Secara keseluruhan, baik keanggotaan serta tugas pokok dan fungsi (tupoksi) tim itu diatur dalam Bagian Keempat Pelaksanaan Pengadaan Tanah UU No. 2/2012 dan Bab IV Pelaksanaan Pengadaan Tanah Perpres No. 40/2014.

Salah satu tupoksi yang urgen, ketua tim membentuk Satuan Tugas (Satgas) Inventarisasi dan Identifikasi yang melaksanakan pengukuran serta pemetaan bidang tanah sebagai acuan lokasi lahan.

Hasil kerja satgas tersebut, kemudian dituangkan dalam bentuk peta bidang tanah serta digunakan pada proses penentuan nilai ganti kerugian (appraisal) dan pendaftaran hak.

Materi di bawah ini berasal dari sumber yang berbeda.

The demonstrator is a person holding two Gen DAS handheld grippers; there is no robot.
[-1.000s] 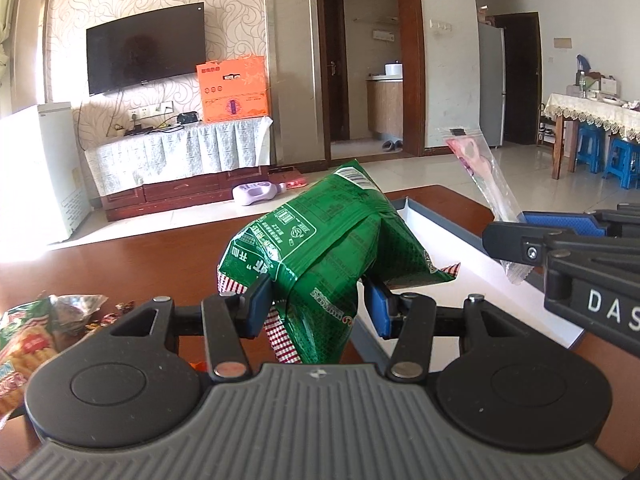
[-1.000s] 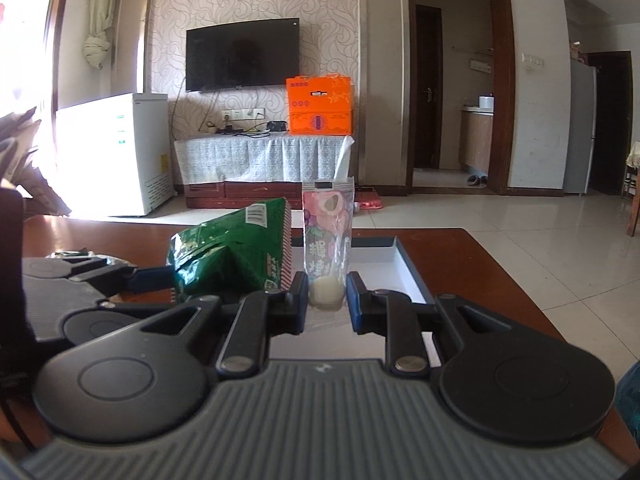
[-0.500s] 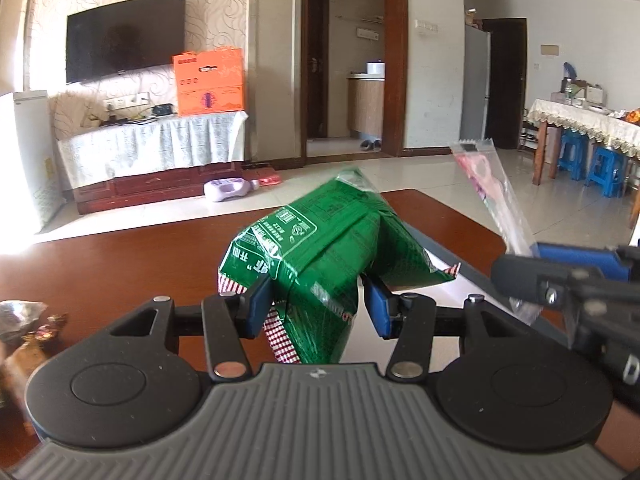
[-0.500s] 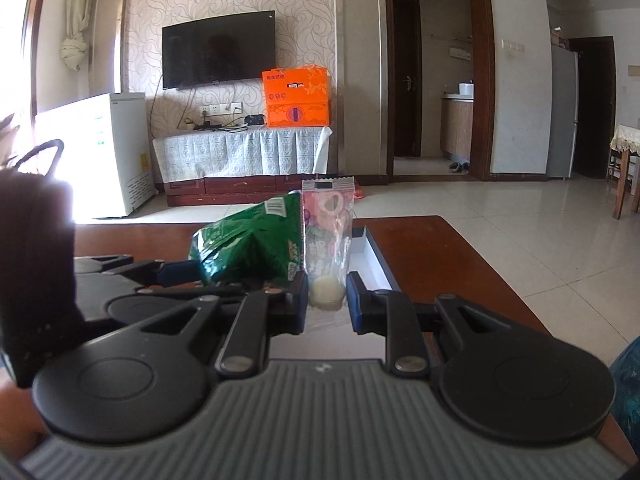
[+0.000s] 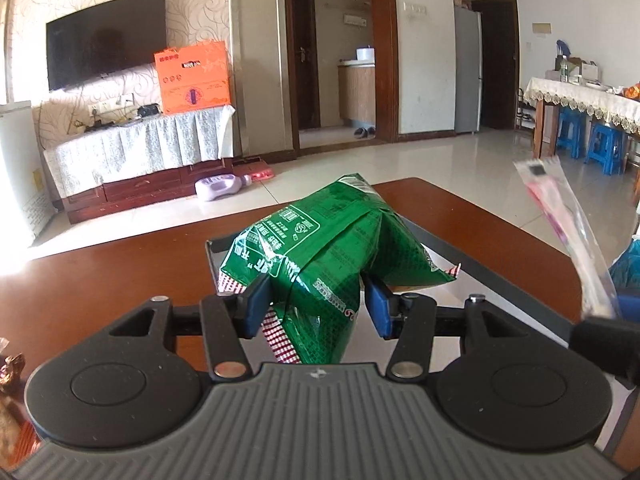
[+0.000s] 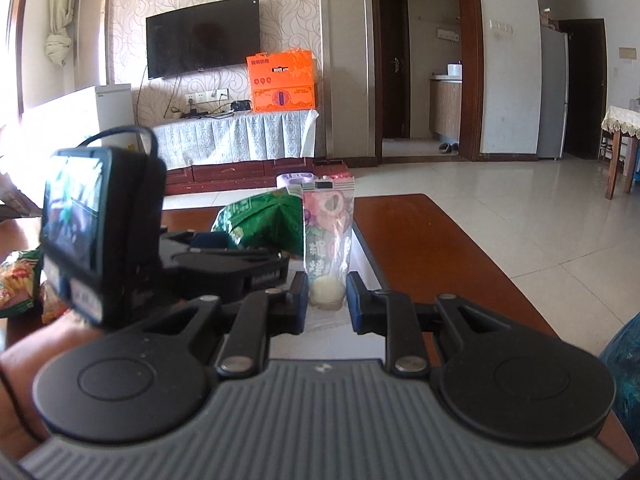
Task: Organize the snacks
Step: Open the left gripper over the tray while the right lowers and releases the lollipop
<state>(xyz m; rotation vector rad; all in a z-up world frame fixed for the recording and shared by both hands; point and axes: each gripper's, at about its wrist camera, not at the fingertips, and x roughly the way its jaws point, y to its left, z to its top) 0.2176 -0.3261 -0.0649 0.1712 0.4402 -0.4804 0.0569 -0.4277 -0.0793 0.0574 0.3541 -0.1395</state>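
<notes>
My left gripper (image 5: 314, 306) is shut on a green snack bag (image 5: 332, 244) and holds it above the near end of a shallow white tray with a dark rim (image 5: 480, 268). My right gripper (image 6: 327, 296) is shut on a clear candy packet with pink print (image 6: 328, 236), held upright over the same tray (image 6: 366, 264). The green bag (image 6: 260, 220) and the left gripper (image 6: 224, 268) show in the right wrist view, just left of the packet. The packet (image 5: 560, 220) shows at the right edge of the left wrist view.
The tray lies on a brown wooden table (image 5: 100, 280). Several loose snack packs lie at the table's left (image 6: 16, 280), with wrapped sweets at the left edge of the left wrist view (image 5: 8, 368). The table's far edge and tiled floor are beyond.
Both grippers have moved over the tray while keeping their snacks. The left gripper has swung right, so the tray now lies straight ahead of it and the loose snacks have slid out to the left.
</notes>
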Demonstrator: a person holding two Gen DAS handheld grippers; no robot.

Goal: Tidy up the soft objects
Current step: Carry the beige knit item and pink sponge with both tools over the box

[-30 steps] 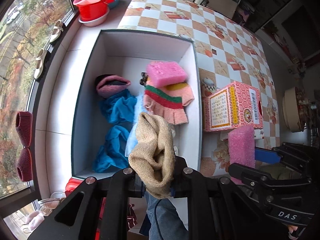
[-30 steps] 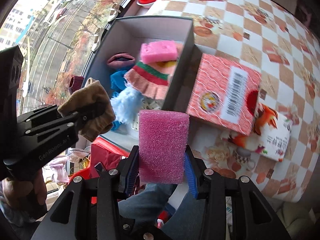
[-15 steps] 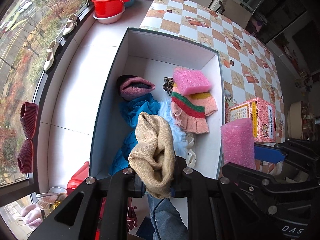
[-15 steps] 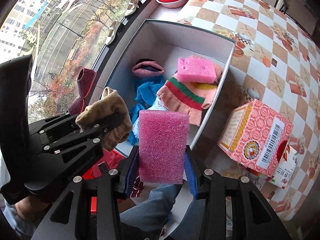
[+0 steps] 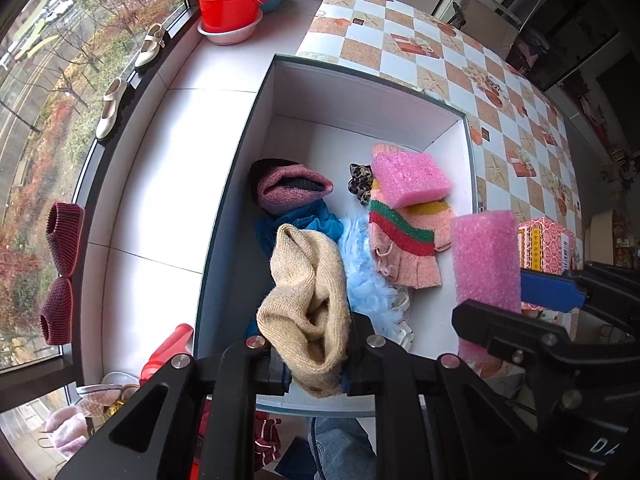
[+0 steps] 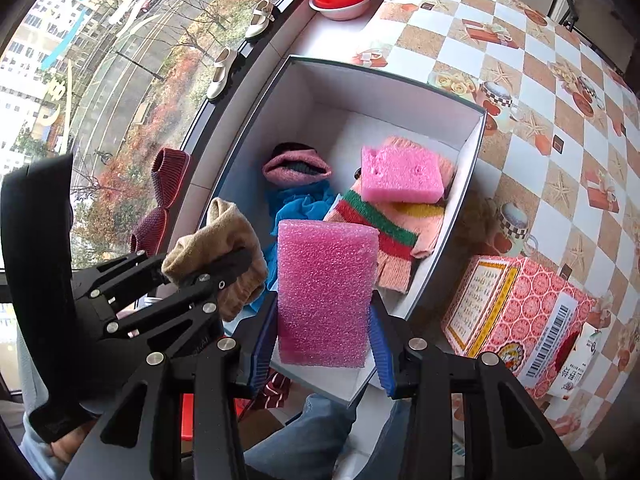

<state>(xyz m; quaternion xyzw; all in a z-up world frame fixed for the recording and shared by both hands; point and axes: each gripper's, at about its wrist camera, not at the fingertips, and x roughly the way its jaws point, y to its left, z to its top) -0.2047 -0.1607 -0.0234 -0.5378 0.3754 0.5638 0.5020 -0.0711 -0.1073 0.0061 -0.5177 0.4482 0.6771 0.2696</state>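
Note:
My left gripper (image 5: 314, 368) is shut on a beige knitted sock (image 5: 306, 304) and holds it above the near end of the white storage box (image 5: 360, 116). My right gripper (image 6: 322, 354) is shut on a pink foam block (image 6: 326, 292), held upright over the box's near right corner. The block also shows in the left wrist view (image 5: 486, 264), and the sock in the right wrist view (image 6: 218, 248). In the box lie another pink sponge (image 6: 400, 174), a striped knit piece (image 6: 384, 236), a pink beanie (image 6: 296, 168), blue cloth (image 6: 300, 206) and a light blue fluffy piece (image 5: 366, 280).
A red patterned carton (image 6: 516, 312) stands on the checkered table (image 6: 520, 80) right of the box. Stacked red basins (image 5: 230, 4) sit at the far left. Shoes (image 5: 110, 112) and dark red slippers (image 5: 58, 276) line the window sill.
Both grippers have moved left and forward, so the sock and the foam block now hang over the box instead of beside it. The grips have not changed.

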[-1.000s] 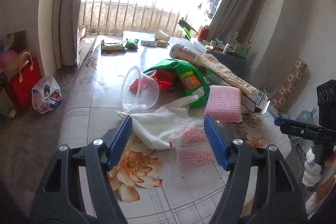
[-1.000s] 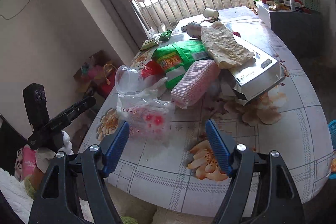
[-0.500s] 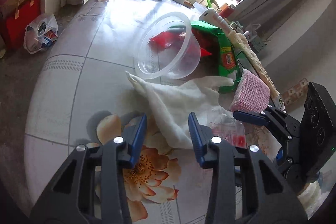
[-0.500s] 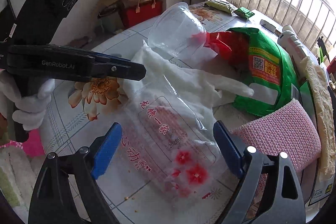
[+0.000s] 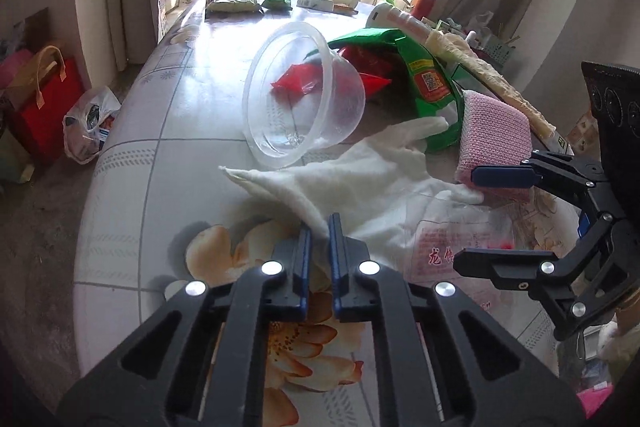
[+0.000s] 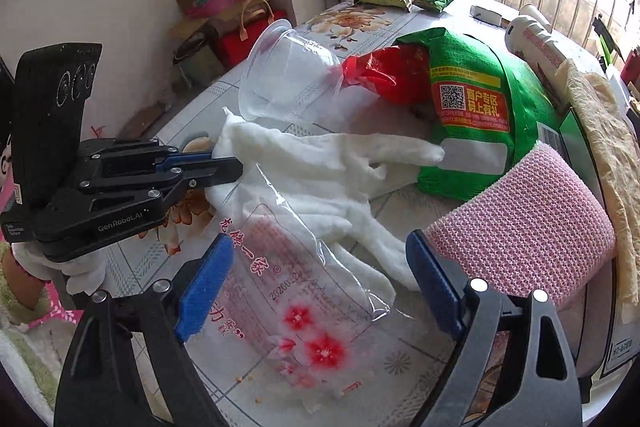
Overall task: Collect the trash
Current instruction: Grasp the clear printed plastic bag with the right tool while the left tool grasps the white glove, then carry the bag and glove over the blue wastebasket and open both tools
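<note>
the white glove (image 5: 360, 183) lies flat on the flowered table (image 5: 132, 163), between the clear plastic bowl (image 5: 304, 99) and the printed clear bag (image 6: 304, 291). the left gripper (image 5: 319, 227) has just come down and its jaws have just been closing, so now they pinch the glove's cuff edge and i think lifting can begin. the right gripper (image 6: 316, 279) stands wide open over the bag, holding nothing.
</note>
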A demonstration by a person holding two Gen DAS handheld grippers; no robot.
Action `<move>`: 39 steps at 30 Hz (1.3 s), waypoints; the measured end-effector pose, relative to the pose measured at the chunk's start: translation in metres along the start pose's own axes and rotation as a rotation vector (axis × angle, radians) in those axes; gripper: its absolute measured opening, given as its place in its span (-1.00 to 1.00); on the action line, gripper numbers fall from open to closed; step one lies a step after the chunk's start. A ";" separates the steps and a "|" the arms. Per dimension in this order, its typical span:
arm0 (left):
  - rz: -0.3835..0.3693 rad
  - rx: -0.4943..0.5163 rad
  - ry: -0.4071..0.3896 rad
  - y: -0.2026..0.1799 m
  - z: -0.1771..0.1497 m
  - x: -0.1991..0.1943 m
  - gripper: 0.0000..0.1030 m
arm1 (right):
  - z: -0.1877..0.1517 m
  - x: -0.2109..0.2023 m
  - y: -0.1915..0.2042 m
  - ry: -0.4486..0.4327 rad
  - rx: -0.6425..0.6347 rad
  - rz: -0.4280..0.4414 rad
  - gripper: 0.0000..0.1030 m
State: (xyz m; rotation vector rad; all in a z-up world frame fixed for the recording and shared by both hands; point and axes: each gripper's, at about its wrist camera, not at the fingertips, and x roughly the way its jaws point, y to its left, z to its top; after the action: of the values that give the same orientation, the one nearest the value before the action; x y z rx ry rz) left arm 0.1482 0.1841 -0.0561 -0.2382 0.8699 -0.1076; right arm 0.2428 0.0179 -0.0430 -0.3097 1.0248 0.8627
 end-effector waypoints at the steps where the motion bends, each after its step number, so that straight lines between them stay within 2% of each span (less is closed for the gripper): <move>1: 0.000 -0.001 -0.002 0.000 0.000 0.000 -0.88 | -0.001 0.004 0.002 0.015 -0.011 -0.004 0.59; 4: -0.001 -0.008 -0.008 0.001 -0.001 0.000 -0.88 | -0.005 0.013 0.011 0.056 -0.055 -0.061 0.39; 10: 0.013 0.012 -0.026 -0.001 -0.003 -0.001 -0.90 | -0.015 0.008 0.024 0.057 -0.093 -0.143 -0.04; 12: 0.013 0.010 -0.030 -0.002 -0.003 -0.002 -0.90 | -0.018 0.005 0.025 0.054 -0.089 -0.170 -0.30; 13: 0.012 0.008 -0.033 -0.002 -0.003 -0.003 -0.91 | -0.019 0.004 0.026 0.050 -0.087 -0.177 -0.36; 15: 0.008 0.003 -0.042 0.000 -0.005 -0.006 -0.91 | -0.022 0.000 0.026 0.043 -0.079 -0.197 -0.64; 17: -0.002 -0.003 -0.050 0.001 -0.005 -0.009 -0.91 | -0.025 -0.005 0.026 0.030 -0.062 -0.209 -0.72; 28: -0.021 0.014 -0.107 -0.007 -0.011 -0.043 -0.92 | -0.045 -0.055 0.013 -0.084 0.104 -0.252 -0.80; 36: -0.051 0.041 -0.229 -0.025 -0.004 -0.084 -0.92 | -0.062 -0.097 0.001 -0.213 0.253 -0.253 -0.81; 39: -0.052 0.075 -0.299 -0.038 0.001 -0.107 -0.93 | -0.068 -0.114 -0.004 -0.262 0.293 -0.267 -0.81</move>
State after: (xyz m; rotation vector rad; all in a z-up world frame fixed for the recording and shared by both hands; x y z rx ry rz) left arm 0.0803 0.1679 0.0332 -0.2009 0.5612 -0.1484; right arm 0.1765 -0.0800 0.0177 -0.0784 0.8284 0.4878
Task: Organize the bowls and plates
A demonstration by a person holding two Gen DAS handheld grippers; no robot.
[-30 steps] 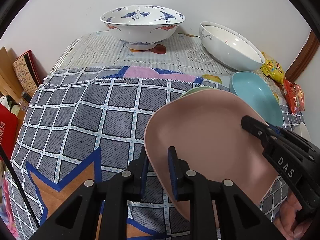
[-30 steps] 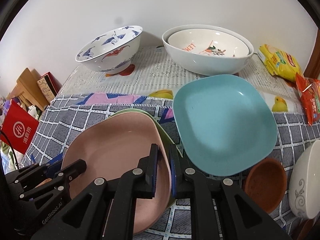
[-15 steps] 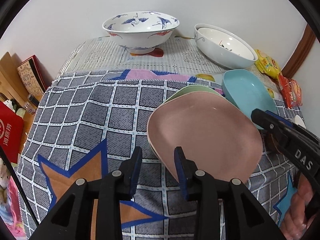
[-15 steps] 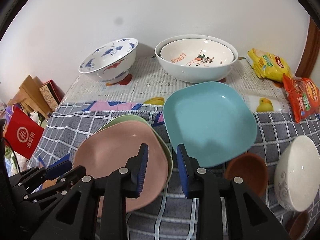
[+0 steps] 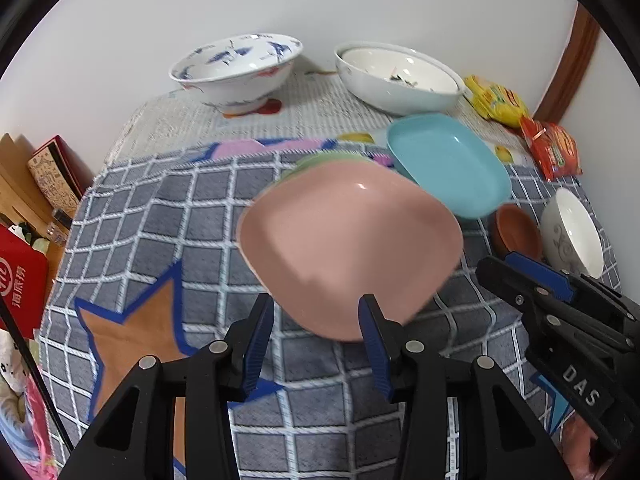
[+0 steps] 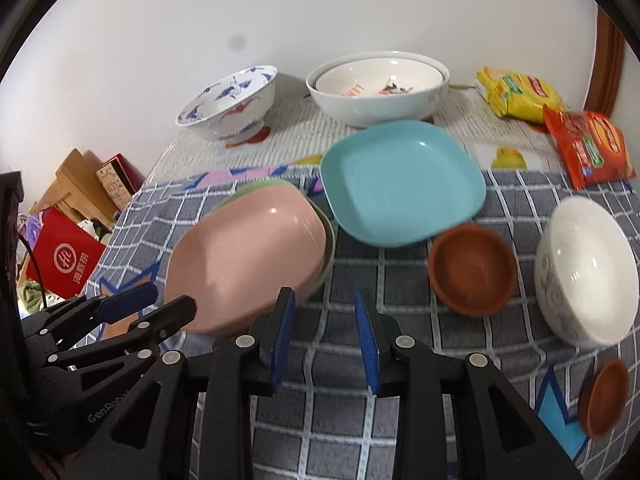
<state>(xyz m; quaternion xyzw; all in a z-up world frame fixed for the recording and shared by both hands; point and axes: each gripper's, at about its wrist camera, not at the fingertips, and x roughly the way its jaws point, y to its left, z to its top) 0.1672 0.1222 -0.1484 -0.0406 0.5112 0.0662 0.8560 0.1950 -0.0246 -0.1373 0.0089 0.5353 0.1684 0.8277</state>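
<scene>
While the pink plate (image 5: 348, 248) lies on the green plate (image 6: 326, 236) on the desk (image 6: 400, 280), the left gripper (image 5: 316, 344) and right gripper (image 6: 324, 336) have both just been opening, nothing between them.

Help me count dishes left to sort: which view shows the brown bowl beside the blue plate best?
The right wrist view: the brown bowl is whole and unblocked. In the left wrist view it is cut off by the right gripper near the edge.
</scene>
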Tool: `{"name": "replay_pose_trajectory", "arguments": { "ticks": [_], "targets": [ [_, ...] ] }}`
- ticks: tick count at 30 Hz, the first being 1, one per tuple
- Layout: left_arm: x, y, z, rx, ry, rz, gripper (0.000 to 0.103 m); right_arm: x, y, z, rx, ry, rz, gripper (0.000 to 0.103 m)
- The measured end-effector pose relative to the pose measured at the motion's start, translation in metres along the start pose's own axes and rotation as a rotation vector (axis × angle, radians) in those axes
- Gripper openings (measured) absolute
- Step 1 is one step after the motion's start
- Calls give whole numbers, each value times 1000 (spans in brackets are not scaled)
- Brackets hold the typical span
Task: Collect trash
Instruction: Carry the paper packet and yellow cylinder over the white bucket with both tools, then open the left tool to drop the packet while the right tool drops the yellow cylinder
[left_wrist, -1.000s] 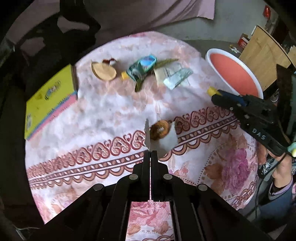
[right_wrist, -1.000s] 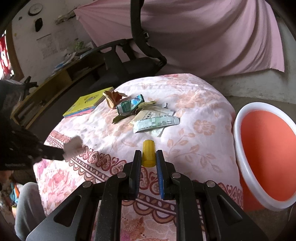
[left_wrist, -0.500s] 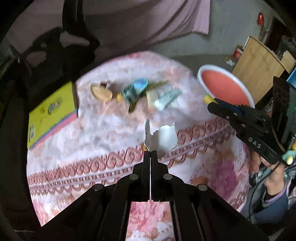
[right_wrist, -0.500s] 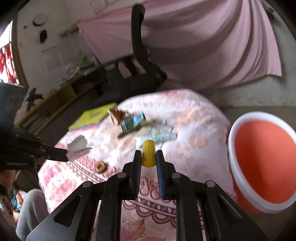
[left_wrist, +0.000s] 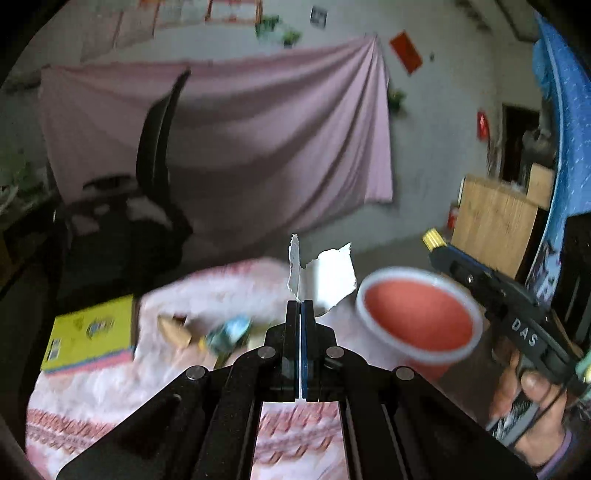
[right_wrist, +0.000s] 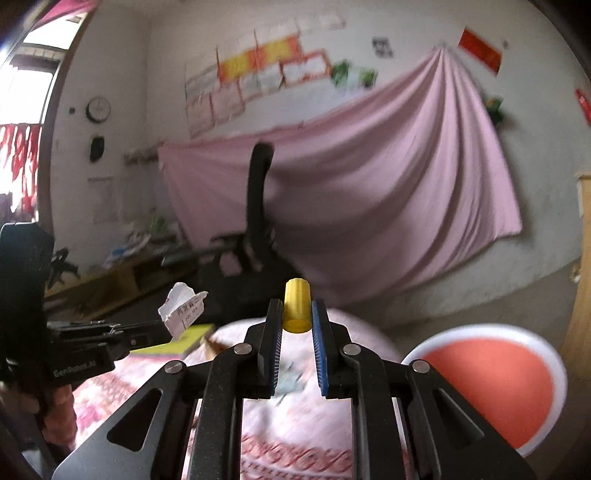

Sehingga, acuan penentuan objek lahan yang dibeli dan harganya harus melalui verifikasi faktual di lapangan, bukan mengacu sertifikat dan nilai jual objek pajak (NJOP) semata.

NJOP sebagai patokan besaran nilai ganti rugi, diatur dalam Pasal 31 ayat (2) dan Pasal 34 ayat (3) UU No. 2/2012 serta Pasal 63 ayat (1) dan Pasal 66 ayat (4) Perpres No. 40/2014.

Pada UU No. 28/2009 tentang Pajak Daerah dan Retribusi Daerah (PDRD), juga ditegaskan bahwa NJOP bukanlah satuan yang dipakai untuk membeli lahan. Tetapi, dasar pengenaan Pajak Bumi dan Bangunan Perdesaan dan Perkotaan (PBB-P2), sesuai Pasal 79 ayat (1).

Berdasarkan UU No. 28/2009, penentu besarnya NJOP adalah kepala daerah. Terlebih, Pemda DKI telah menerbitkan Peraturan Daerah (Perda) No. 16/2011 tentang PBB-P2 dan berlaku sejak 1 Januari 2013.

Masih banyak lagi persoalan dalam proyek tersebut menurut BPK. Yang tak kalah menarik perhatian, ternyata lahan itu akan menjadi milik negara akhir tahun ini. Maka, banyak pihak yang mempertanyakan pilihan Ahok membelinya.

Sebagaimana diketahui, BPK menyatakan ada enam pelanggaran dalam pelaksanaan proyek pengadaan lahan sumber waras.